The Chinese government on Tuesday held a public hearing on cutting mobile phone domestic roaming charges, but the final pricing scheme remained suspended due to divided opinions.
A total of 18 representatives, including five consumers, five telecommunication operator officials and three experts made submissions at the hearing.
Two plans, which suggested price cuts ranging from 14.9 percent to 63 percent, were under discussion.
Plan A proposes cutting the 0.2 yuan (less than 0.03 US dollars) per minute surcharge for roaming services, while plan B also scraps the surcharge and proposes a charge of 0.7 yuan per minute for making calls and 0.3 yuan for receiving calls for all users.
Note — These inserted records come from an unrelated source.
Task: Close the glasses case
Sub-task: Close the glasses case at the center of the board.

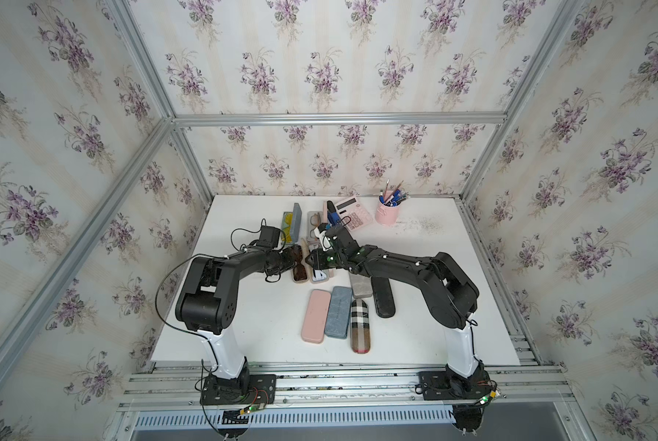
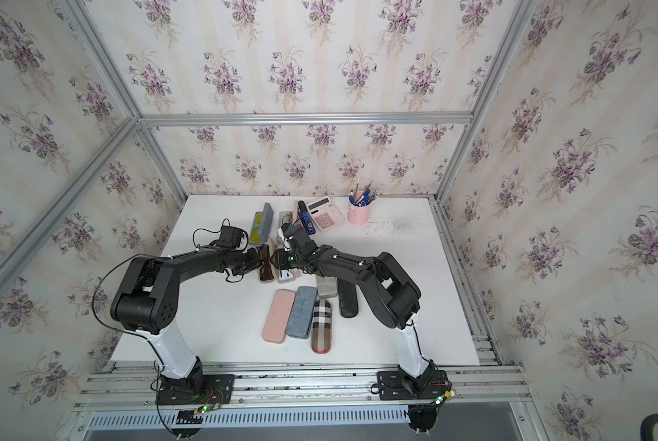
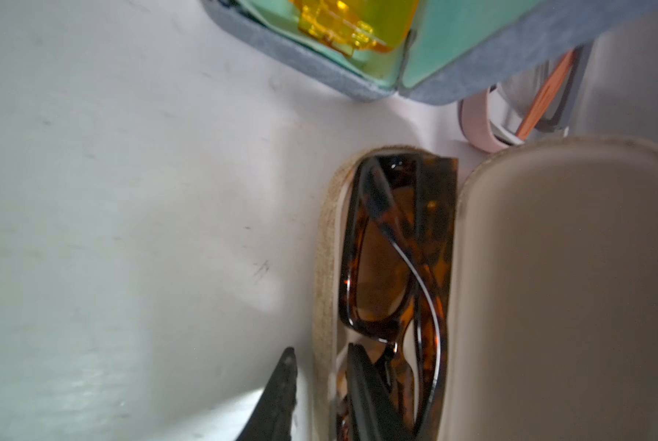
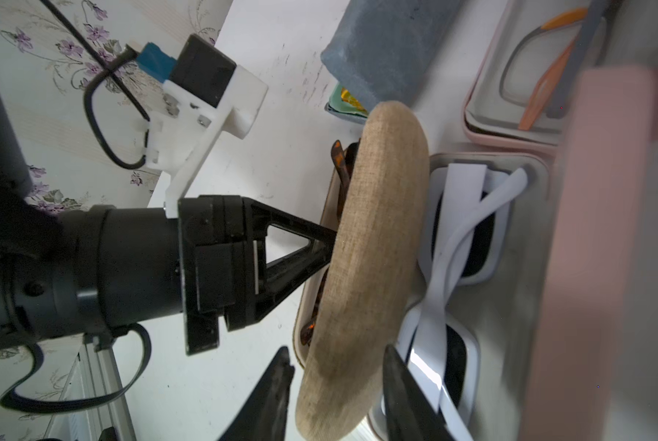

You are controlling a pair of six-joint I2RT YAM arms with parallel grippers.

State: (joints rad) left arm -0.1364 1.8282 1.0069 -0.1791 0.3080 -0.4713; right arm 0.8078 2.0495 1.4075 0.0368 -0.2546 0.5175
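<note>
The two arm bases (image 1: 237,385) sit nearest, on the front rail, in both top views. On the white table (image 1: 243,324) lie five shut cases: pink (image 1: 313,316), blue (image 1: 338,312), plaid (image 1: 360,326), grey (image 1: 360,284) and black (image 1: 384,298). Behind them are four open cases (image 1: 291,225). One is the tan case (image 1: 300,269), which holds brown sunglasses (image 1: 300,263) and lies mid-table between the claws. At the back stand one calculator (image 1: 352,214), one stapler (image 1: 333,218) and one pink cup (image 1: 386,214) of pens. The left gripper (image 1: 292,259) and right gripper (image 1: 309,260) meet over the tan case. The arms cover much of it, and the jaws cannot be made out here.

Left wrist: two fingers, cut off by the frame edge, stand apart astride the rim (image 3: 323,267). The outer finger (image 3: 281,389) is over the table and the inner finger (image 3: 365,397) is over the sunglasses. A strip of table shows beside the rim, so nothing is clamped. The lid (image 3: 549,286) is blurred.

Right wrist: two fingers (image 4: 274,397) stand apart astride the tilted lid's edge, with a gap on one side, so they are not gripping. The lid hides the left gripper's tips. One pair of white sunglasses (image 4: 457,244) lies in the next case. A pink blur (image 4: 602,267) covers the far side.
</note>
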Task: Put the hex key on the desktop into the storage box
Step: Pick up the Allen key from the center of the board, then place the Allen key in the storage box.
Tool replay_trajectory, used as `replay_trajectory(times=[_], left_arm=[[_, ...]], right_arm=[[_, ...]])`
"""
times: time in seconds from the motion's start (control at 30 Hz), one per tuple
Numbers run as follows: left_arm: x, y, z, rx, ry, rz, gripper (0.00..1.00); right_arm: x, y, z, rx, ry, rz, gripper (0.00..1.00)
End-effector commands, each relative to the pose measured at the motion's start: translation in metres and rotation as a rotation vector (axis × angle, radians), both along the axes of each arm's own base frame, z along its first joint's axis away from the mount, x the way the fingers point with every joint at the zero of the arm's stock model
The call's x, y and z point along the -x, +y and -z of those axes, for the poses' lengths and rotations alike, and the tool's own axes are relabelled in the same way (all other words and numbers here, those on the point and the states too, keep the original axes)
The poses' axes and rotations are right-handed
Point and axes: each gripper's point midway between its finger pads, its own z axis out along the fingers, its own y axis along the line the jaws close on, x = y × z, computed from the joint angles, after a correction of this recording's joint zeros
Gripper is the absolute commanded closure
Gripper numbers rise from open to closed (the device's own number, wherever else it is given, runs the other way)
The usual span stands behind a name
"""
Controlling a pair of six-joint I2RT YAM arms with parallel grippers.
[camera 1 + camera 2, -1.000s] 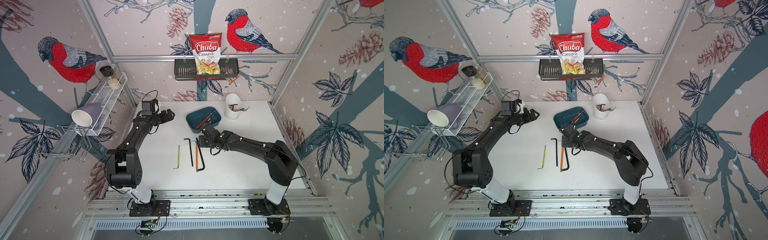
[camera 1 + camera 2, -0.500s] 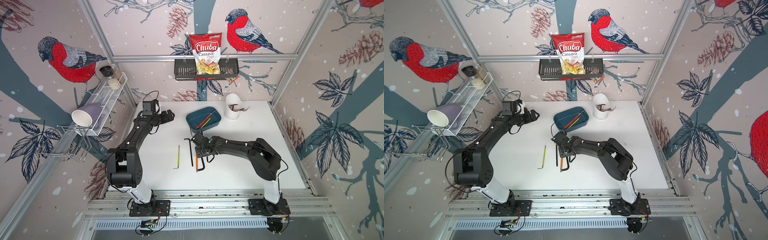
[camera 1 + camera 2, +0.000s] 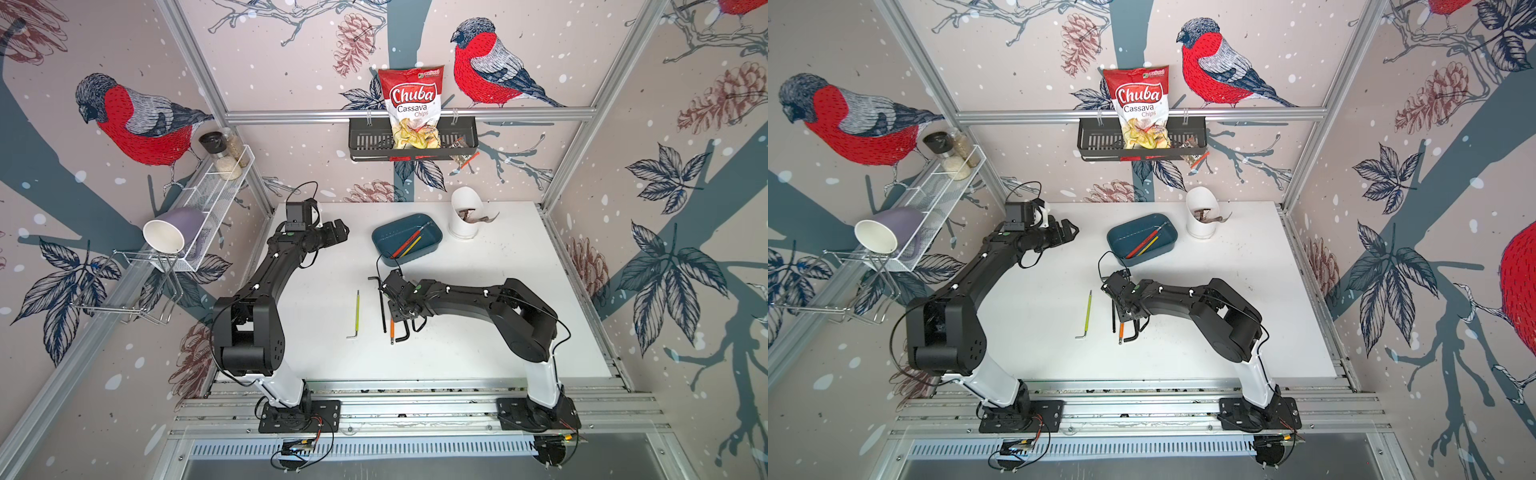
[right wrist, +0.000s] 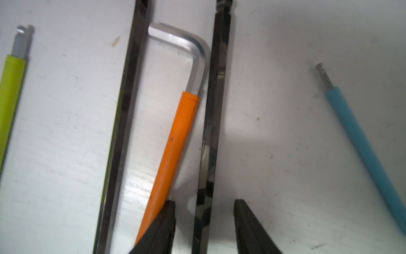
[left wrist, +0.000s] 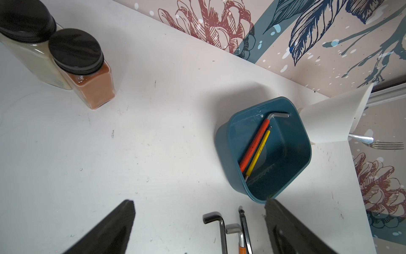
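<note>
The right gripper [image 4: 204, 201] sits low over the middle of the desktop [image 3: 478, 328], a large matte white tabletop. Its jaws are apart and straddle the ball-tipped black steel hex key [image 4: 214, 110]. White shows on both sides of the shaft, so nothing is clamped. This key lies flat, running near to far, well short of the storage box [image 3: 419, 255], a shallow teal-blue plastic tray farther back.

An orange-sleeved silver hex key [image 4: 175, 143] lies just left of it, its bent end close against the black shaft. One of the fingers [image 4: 162, 228] overlaps the orange sleeve. Farther left come a second black hex key [image 4: 123, 132] and, apart, a green-sleeved hex key [image 3: 356, 309]. On the right a blue-sleeved hex key [image 4: 362, 151] lies apart, hidden under the arm in both top views.

The box holds a red-sleeved hex key [image 5: 254, 145] and a yellow-sleeved hex key [image 5: 258, 154] side by side. A white cylindrical cup [image 3: 465, 220] stands just right of it.

The left gripper [image 3: 338, 230] hovers at the far left, jaws wide apart and empty. Two black-lidded jars [image 5: 83, 72] stand touching on the desktop.

The tabletop is scuffed and speckled and edged by aluminium rails. The walls carry paper with red-breasted birds and pine cones. A black perforated basket [image 3: 365, 143] on the far wall holds a red chips bag [image 3: 413, 99]. A white wire shelf [image 3: 216, 187] on the left wall carries a tipped lilac mug [image 3: 183, 224].
</note>
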Motion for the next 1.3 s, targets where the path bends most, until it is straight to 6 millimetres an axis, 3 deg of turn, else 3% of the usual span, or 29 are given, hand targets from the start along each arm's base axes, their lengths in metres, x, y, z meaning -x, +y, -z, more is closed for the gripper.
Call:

Shen Changzheng, who represented mobile phone users, said it was unreasonable to set service charge standards on the basis of administrative divisions.
"Roaming charges should be scrapped. Instead, an equal charge should be imposed for domestic roaming services and local services on a step-by-step basis," he said.
Most of the China's 539 million mobile subscribers pay from 33 to 50 percent more for calls made or received on their cell phones when they travel to other provinces.
Zhu Jinlin, from the National Committee of the Chinese People's Political Consultative Conference, said the fee reduction proposed by plan B was too small.
Profit margins for both China Mobile and China Unicom should be reduced to 15 percent, but the mobile phone industry in China had 19-percent net profits, he added. "Telecommunication operators should not be huge profit seekers."
China has two mobile phone service providers -- China Mobile and China Unicom. Increasing numbers of mobile phone users in China accuse them of reaping handsome profits by charging monopolistic prices.
Lu Wenchang, from China Mobile, argued that his company had reduced call charges by 62.1 percent in the last five years and that it was impossible to provide mobile services in such a vast country with no costs.
The average roaming cost of China Mobile and China Unicom was 0.0485 yuan in 2006, said Huang Xinyan, senior manager with the China Audit Certified Public Accountants.
Ding Ming, from China Unicom, said the ceiling on roaming services fees should be higher than that of local services as the cost was higher.
"Only 2.5 percent of China Unicom's mobile subscribers frequently use roaming services," he said. "That means only a small fraction of our customers can benefit from a fee reduction."
Zhu Zhengwu, from China Telecom, said plan B, which would no longer charge subscribers for long-distance calls when they were outside home provinces, may lead to people giving up fixed lines and turning to China Mobile for long-distance calls.
"The plan could help China Mobile monopolize the market with the substitution of fixed lines with mobile phones, which as a result will hurt the consumers' interests," he warned.
He said the government should provide the mobile license to the fixed lines operators.